A System for Automated Determination of Perioperative Patient Acuity.

Author information

1
Department of Biomedical Informatics, Vanderbilt University, 2525 West End Ave, Suite 14113, Nashville, TN, 37203, USA. linda.zhang92@vanderbilt.edu.
2
Department of Biomedical Informatics, Vanderbilt University, 2525 West End Ave, Suite 14113, Nashville, TN, 37203, USA.
3
Department of Anesthesiology, Vanderbilt University, 1301 Medical Center Dr, Suite 4648, Nashville, TN, 37232, USA.

Abstract

The widely used American Society of Anesthesiologists Physical Status (ASA PS) classification is subjective, requires manual clinician review to score, and has limited granularity. Our objective was to develop a system that automatically generates an ASA PS with finer granularity by creating a continuous ASA PS score. Supervised machine learning methods were used to create a model that predicts a patient's ASA PS on a continuous scale using the patient's home medications and comorbidities. Three different types of predictive models were trained: regression models, ordinal models, and classification models. The performance and agreement of each model to anesthesiologists were compared by calculating the mean squared error (MSE), rounded MSE and Cohen's Kappa on a holdout set.
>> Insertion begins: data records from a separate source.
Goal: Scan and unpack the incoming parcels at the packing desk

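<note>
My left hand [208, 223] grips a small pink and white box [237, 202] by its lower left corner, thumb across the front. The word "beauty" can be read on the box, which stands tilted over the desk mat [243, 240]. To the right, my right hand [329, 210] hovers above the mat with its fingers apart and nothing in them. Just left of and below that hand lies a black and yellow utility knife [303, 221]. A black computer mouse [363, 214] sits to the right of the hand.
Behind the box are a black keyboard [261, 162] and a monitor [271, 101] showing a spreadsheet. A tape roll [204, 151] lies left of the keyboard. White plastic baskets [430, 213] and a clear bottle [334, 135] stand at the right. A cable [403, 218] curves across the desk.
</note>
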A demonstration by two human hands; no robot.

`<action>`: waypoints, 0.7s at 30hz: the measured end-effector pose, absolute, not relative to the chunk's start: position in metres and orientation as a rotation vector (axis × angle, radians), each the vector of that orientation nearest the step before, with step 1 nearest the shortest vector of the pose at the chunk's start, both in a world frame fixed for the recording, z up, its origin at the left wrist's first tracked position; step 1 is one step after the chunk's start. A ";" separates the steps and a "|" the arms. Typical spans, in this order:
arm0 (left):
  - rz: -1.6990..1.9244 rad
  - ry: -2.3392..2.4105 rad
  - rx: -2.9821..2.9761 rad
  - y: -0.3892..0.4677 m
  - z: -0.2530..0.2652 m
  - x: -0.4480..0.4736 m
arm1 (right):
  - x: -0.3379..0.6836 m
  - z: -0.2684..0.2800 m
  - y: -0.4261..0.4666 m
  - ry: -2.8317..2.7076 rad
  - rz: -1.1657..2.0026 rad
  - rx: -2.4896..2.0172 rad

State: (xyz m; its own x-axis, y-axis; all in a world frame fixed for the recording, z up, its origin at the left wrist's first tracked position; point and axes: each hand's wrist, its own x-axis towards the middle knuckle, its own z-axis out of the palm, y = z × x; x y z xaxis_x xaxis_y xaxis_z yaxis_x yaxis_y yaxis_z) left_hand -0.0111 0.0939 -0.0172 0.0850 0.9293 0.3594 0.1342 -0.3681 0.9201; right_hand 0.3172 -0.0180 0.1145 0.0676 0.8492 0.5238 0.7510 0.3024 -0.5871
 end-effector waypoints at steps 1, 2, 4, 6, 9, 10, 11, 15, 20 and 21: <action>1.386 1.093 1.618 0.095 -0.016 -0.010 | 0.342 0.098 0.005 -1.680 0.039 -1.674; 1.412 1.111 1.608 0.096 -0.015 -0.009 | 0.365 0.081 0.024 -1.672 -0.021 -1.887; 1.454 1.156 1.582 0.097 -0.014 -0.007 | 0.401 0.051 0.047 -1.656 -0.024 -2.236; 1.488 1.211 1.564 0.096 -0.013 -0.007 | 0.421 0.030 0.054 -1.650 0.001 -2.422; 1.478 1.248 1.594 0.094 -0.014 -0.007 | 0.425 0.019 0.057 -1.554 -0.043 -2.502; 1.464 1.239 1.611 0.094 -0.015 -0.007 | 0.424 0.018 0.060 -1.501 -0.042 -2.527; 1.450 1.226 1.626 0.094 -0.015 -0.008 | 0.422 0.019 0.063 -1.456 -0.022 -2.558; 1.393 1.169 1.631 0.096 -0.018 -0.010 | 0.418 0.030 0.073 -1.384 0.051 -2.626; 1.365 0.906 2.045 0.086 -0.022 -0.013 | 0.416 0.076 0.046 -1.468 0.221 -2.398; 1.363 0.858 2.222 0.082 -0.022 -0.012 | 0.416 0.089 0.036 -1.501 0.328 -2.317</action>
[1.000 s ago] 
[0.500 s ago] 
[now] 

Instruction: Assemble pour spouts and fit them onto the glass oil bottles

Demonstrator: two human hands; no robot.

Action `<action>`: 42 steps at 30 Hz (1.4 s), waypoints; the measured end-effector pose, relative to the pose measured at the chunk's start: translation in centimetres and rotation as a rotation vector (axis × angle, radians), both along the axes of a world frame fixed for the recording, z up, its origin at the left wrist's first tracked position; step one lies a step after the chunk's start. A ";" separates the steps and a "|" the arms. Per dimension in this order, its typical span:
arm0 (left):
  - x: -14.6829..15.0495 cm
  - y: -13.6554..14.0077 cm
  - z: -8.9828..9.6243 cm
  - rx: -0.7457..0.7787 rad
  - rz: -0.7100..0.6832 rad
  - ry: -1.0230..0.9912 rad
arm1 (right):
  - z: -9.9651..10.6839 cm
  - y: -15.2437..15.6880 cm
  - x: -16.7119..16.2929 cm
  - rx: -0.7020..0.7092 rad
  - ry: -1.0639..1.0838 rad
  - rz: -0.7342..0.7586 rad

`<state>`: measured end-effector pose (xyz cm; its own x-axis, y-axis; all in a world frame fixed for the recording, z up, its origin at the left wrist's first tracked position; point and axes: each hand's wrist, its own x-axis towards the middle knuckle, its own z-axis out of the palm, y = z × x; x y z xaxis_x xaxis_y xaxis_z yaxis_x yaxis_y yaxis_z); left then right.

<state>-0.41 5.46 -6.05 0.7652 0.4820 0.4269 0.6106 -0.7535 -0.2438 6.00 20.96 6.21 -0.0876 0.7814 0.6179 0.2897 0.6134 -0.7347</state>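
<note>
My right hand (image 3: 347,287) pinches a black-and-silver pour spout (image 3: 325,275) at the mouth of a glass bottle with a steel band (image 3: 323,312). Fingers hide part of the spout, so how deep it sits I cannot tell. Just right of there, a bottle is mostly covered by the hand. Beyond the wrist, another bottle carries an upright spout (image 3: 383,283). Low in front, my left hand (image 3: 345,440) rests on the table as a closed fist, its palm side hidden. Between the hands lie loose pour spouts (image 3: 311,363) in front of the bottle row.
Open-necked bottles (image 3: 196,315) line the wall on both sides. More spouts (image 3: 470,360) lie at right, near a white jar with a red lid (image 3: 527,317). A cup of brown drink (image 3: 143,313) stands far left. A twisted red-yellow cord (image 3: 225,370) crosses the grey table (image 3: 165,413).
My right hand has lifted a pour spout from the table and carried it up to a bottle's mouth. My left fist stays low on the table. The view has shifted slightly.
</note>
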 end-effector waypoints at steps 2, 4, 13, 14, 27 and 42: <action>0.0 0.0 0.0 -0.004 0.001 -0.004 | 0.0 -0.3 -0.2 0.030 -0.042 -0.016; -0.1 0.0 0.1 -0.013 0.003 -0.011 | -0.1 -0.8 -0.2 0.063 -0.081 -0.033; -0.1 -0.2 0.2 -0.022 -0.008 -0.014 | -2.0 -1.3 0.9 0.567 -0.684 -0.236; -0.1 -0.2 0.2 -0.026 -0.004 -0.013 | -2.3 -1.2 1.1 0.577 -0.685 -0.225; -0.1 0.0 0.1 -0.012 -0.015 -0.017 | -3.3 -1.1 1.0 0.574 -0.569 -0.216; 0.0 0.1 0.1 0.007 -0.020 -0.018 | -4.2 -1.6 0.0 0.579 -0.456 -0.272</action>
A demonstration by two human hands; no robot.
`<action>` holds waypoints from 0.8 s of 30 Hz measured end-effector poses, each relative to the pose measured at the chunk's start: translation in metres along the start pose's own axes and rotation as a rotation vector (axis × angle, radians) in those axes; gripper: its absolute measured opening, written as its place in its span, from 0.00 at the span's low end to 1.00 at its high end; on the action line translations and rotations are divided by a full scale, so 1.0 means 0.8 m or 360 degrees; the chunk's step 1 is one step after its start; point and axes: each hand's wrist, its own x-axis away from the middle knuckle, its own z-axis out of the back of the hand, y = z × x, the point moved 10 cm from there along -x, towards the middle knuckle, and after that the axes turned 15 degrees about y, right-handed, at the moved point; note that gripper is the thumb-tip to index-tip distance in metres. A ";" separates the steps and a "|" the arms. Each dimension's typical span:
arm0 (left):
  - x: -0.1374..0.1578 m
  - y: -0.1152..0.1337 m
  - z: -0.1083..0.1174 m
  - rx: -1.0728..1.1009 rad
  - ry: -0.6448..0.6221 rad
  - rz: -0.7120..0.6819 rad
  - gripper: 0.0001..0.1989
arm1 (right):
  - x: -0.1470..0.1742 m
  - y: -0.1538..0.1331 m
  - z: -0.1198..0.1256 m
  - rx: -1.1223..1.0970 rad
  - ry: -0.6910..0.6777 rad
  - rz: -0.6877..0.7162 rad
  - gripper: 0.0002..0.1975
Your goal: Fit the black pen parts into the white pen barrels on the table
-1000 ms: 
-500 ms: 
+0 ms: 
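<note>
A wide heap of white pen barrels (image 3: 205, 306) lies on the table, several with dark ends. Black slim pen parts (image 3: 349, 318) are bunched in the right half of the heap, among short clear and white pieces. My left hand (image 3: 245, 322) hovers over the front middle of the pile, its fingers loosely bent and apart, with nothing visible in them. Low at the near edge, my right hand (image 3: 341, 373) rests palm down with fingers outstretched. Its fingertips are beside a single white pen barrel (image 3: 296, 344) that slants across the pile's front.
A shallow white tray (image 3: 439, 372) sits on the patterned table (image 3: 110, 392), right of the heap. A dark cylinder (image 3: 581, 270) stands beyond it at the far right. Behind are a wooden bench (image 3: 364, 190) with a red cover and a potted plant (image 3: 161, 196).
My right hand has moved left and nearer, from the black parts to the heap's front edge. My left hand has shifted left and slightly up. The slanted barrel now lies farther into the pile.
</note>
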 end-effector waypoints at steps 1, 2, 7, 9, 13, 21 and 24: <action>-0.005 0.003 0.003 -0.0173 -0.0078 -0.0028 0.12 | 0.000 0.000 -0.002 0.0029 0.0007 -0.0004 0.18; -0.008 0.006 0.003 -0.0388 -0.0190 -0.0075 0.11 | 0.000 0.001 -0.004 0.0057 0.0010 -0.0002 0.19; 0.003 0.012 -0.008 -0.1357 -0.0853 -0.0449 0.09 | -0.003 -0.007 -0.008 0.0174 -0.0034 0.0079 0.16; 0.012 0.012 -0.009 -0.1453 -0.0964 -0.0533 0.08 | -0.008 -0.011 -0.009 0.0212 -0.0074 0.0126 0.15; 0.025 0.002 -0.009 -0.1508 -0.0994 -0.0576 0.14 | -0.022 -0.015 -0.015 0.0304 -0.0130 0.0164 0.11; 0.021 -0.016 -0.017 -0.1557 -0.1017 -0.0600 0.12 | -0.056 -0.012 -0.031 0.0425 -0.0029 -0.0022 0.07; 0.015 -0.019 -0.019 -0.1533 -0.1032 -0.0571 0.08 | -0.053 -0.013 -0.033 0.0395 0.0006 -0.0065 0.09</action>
To assess model performance on continuous ASA PS, model rankings were compared to two anesthesiologists on a subset of ASA PS 3 case pairs. The random forest regression model achieved the best MSE and rounded MSE. A model consisting of three random forest classifiers (split model) achieved the best Cohen's Kappa. The model's agreement with our anesthesiologists on the ASA PS 3 case pairs yielded fair to moderate Kappa values. The results suggest that the random forest split classification model can predict ASA PS with agreement similar to that of anesthesiologists reported in literature and produce a continuous score in which agreement in accurately judging granularity is fair to moderate.

KEYWORDS:

ASA PS; ASA prediction; Anesthesiologists; Machine learning

PMID:
29846806
DOI:
10.1007/s10916-018-0977-7
[Indexed for MEDLINE]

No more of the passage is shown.